The dollar was on the front foot on Thursday, helped by several US Federal Reserve officials pushing back against suggestions they will slow the pace of interest rate hikes, while the pound was flat ahead of a Bank of England meeting.
The dollar index, which measures the greenback against six peers, was steady in early trade at 106.39 having eked out small gains overnight. It is up around 0.5 per cent this week, reversing the trend of the previous two weeks.
"The dollar weakened last week after the (policy setting) Federal Open Market Committee meeting because the market wanted to believe that the Fed was pivoting in a dovish manner because of slowing growth," said Sim Moh Siong, currency strategist at Bank of Singapore.
"This week, there are a lot more FOMC speakers pushing back against this idea, all singing the same tune: ‘we are not done, and you should expect more rate hikes'," he added .

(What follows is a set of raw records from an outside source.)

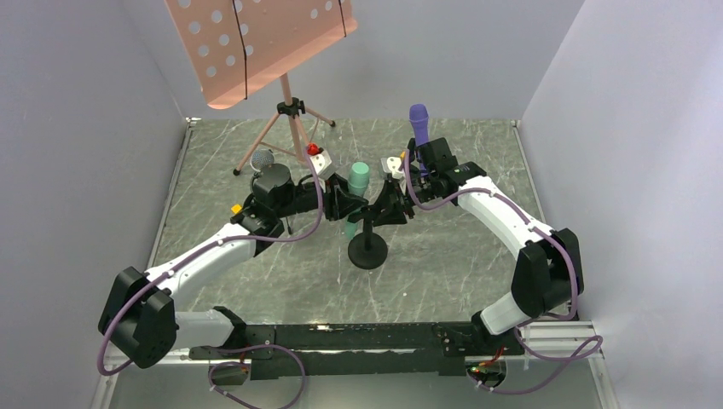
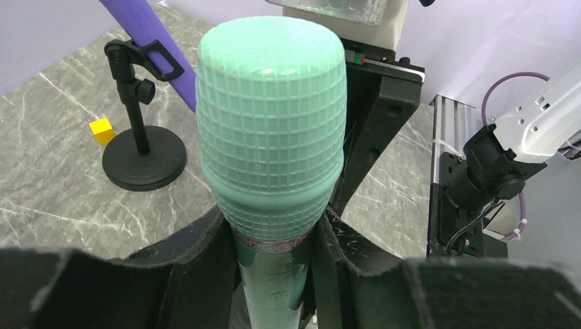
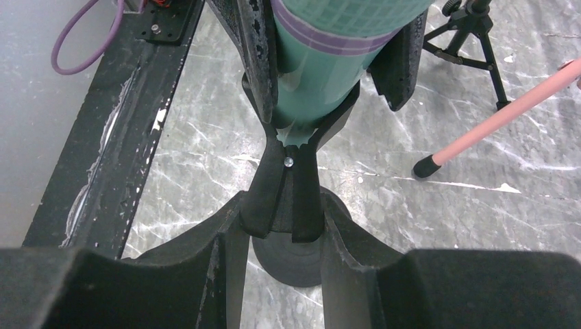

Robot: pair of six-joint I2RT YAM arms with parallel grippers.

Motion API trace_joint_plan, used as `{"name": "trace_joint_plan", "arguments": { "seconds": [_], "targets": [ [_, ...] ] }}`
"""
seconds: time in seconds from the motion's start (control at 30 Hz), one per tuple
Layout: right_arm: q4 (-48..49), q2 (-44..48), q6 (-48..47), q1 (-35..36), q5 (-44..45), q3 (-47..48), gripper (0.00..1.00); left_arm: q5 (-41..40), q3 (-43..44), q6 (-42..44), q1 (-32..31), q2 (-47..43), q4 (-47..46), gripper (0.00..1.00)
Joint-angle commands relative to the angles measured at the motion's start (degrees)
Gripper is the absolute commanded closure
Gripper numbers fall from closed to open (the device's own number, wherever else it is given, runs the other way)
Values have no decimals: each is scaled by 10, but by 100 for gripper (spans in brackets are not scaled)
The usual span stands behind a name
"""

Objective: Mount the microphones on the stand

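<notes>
In the left wrist view, the left gripper (image 2: pixel 274 264) fills the bottom edge. Its two padded fingers (image 2: pixel 199 274) are closed on the body of the mint-green microphone (image 2: pixel 270 116) just below the head, and the microphone stands upright with its grille head towards the lens. Behind it to the left, the purple microphone (image 2: pixel 140 27) leans in the clip of a second stand (image 2: pixel 144 161). A yellow cube (image 2: pixel 102 130) lies on the marbled bench (image 2: pixel 55 192) just beside that stand's round base.

In the right wrist view, the right gripper (image 3: pixel 282 223) is nearest. Its jaws are drawn in narrowly, pressing both sides of the neck of the black clip (image 3: pixel 284 178) on the desk stand (image 3: pixel 294 264). Above it, the lower part of the mint-green microphone sits in the clip's fork, with the left gripper's fingers (image 3: pixel 257 48) on either side of the body. I cannot tell whether it is fully seated. A pink leg (image 3: pixel 500 116) and a black tripod (image 3: pixel 473 34) stand on the bench to the right.

In the top view, the two grippers meet over the desk stand near the middle of the bench, the left one holding the mint-green microphone upright and touching the clip. The purple microphone stands just behind the right gripper. The bronze microphone (image 1: pixel 263 159), with its silver mesh head, sits well to the left, near the legs of the pink music stand (image 1: pixel 256 43).
</notes>
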State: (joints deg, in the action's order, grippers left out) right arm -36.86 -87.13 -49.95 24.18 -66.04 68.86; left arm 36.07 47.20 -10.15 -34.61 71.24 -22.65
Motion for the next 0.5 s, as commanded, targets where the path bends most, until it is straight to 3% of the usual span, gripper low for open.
{"name": "trace_joint_plan", "arguments": {
  "seconds": [0.0, 0.4, 0.47],
  "targets": [
    [-5, -7, -2, 10, -14, 21, 87, 25, -7, -6, -3, 10, -6, 100],
    [-12, -9, 0, 11, -20, 25, 78, 8, -17, -11, -14, 2, -8, 100],
    [-15, -7, -1, 11, -21, 25, 68, 7, -11, -13, -15, 3, -1, 99]
  ]
}}
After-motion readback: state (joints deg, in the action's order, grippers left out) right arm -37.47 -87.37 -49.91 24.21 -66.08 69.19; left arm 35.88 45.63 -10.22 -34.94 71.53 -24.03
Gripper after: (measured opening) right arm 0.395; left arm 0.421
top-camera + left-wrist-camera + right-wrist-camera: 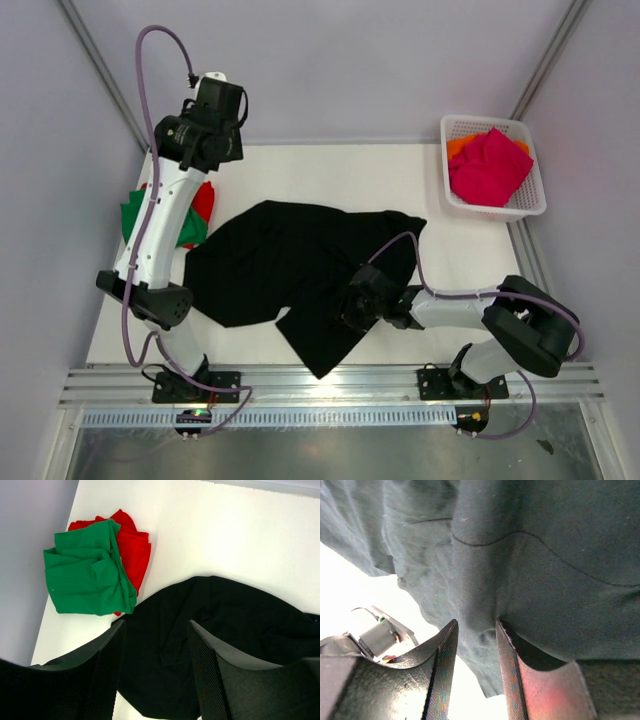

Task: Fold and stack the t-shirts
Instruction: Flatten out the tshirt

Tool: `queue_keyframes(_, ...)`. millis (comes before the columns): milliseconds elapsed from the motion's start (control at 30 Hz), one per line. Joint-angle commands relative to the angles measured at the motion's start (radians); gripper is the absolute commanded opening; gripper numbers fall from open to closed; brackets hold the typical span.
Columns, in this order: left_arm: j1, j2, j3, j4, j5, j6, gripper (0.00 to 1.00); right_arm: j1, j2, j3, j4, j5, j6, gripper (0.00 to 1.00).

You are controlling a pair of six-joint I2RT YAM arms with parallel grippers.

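A large black t-shirt (290,265) lies crumpled across the middle of the white table. My right gripper (355,302) is down on its front right part. In the right wrist view the right gripper (476,622) is open, its fingertips resting against the dark cloth (530,555), with nothing pinched between them. My left gripper (203,140) hangs high over the back left, and the left wrist view shows it (156,625) open and empty above the black shirt (225,625). A green t-shirt (87,575) lies on a red one (135,550) at the table's left edge.
A white lattice basket (530,205) stands at the back right, holding a magenta-pink shirt (490,165) over an orange one (460,146). Grey walls close in the left and right sides. The aluminium rail (330,385) with the arm bases runs along the near edge.
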Motion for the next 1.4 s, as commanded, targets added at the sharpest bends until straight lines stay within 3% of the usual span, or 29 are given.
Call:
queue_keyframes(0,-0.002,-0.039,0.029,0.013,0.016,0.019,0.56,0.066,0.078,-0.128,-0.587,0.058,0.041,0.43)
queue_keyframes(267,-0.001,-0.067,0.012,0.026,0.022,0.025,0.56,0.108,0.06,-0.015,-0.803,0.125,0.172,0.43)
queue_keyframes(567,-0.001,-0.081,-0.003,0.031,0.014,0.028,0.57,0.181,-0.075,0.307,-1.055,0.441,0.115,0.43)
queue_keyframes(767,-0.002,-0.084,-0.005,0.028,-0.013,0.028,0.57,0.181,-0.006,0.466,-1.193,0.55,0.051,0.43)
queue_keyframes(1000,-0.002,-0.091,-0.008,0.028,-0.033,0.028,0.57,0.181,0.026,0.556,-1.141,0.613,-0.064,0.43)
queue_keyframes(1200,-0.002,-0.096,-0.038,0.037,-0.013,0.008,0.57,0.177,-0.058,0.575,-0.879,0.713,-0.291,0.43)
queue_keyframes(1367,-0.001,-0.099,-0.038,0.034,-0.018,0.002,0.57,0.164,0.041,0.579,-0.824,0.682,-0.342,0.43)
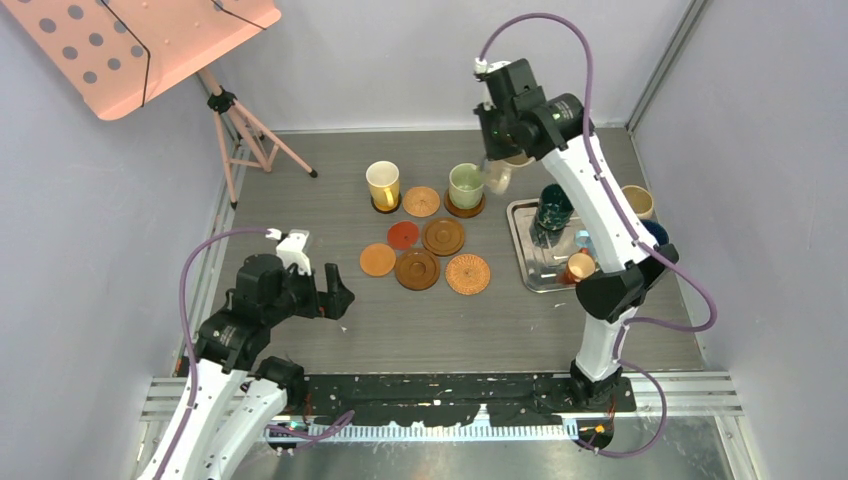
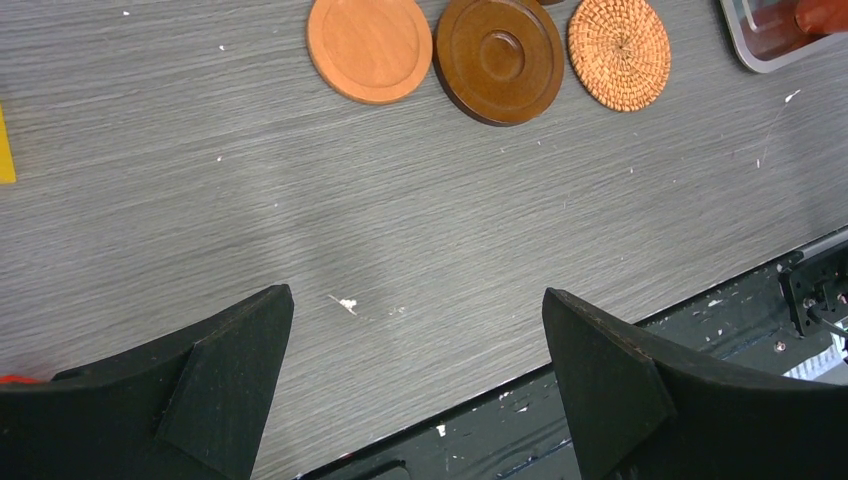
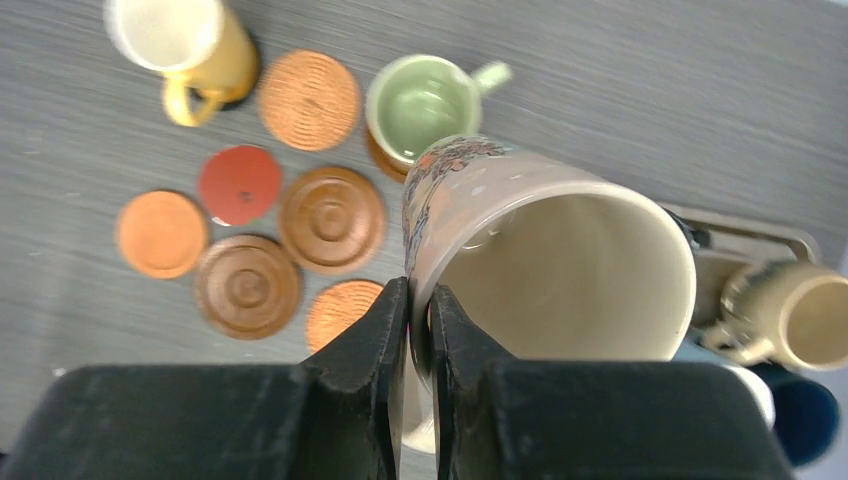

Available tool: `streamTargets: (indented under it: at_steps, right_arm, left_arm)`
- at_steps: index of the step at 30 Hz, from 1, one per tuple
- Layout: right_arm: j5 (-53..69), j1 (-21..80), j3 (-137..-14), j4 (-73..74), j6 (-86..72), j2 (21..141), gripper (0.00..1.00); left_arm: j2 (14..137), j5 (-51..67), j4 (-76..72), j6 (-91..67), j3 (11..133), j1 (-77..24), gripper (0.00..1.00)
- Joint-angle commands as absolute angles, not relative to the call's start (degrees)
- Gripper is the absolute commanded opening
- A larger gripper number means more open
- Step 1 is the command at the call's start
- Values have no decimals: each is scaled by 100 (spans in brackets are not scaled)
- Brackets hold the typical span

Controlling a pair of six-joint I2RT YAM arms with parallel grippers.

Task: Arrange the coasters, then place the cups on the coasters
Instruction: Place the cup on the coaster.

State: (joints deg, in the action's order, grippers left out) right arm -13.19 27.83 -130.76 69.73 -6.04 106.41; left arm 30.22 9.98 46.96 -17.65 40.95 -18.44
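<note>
My right gripper (image 3: 420, 290) is shut on the rim of a beige patterned cup (image 3: 560, 260), one finger inside and one outside. It holds the cup (image 1: 497, 178) in the air, just right of the pale green cup (image 1: 466, 186), which stands on a brown coaster. A yellow cup (image 1: 383, 185) stands on a dark coaster. Several bare coasters lie in a cluster: tan (image 1: 421, 201), red (image 1: 403, 235), dark brown (image 1: 443, 237), orange (image 1: 377, 259), dark brown (image 1: 417, 269) and wicker (image 1: 467, 274). My left gripper (image 1: 335, 297) is open and empty over bare table (image 2: 415, 290), near and left of the cluster.
A metal tray (image 1: 528, 262) at the right holds a dark green cup (image 1: 553, 208) and a small orange-red cup (image 1: 579, 266). A beige cup (image 1: 637, 202) and a navy cup (image 1: 655, 232) stand at its far side. A pink perforated stand (image 1: 150, 40) on a tripod is back left.
</note>
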Motion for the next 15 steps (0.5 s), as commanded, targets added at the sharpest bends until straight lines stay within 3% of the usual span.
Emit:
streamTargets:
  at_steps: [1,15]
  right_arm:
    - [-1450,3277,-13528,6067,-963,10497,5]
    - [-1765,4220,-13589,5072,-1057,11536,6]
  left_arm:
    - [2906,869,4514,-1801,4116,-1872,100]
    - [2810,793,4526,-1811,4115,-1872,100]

San Francisco Fed President Mary Daly and Minneapolis Fed President Neel Kashkari overnight voiced their determination to rein in high inflation, reiterating similar messages from other officials the day before.
A Reuters poll of analysts earlier this week found 70 per cent thought the dollar was yet to peak in this cycle, even after the dollar index hit a two-decade peak in July.
According to CME's FedWatch tool, the market is pricing in a 58 per cent chance of a 50 basis point rate hike at the Fed's September meeting, and a 42 per cent chance of a another massive 75 basis point increase.
However Mr Sim said the dollar's recent performance was a mixed picture as the improved risk sentiment, which has also helped equity prices in the US has been supporting risk friendlier currencies.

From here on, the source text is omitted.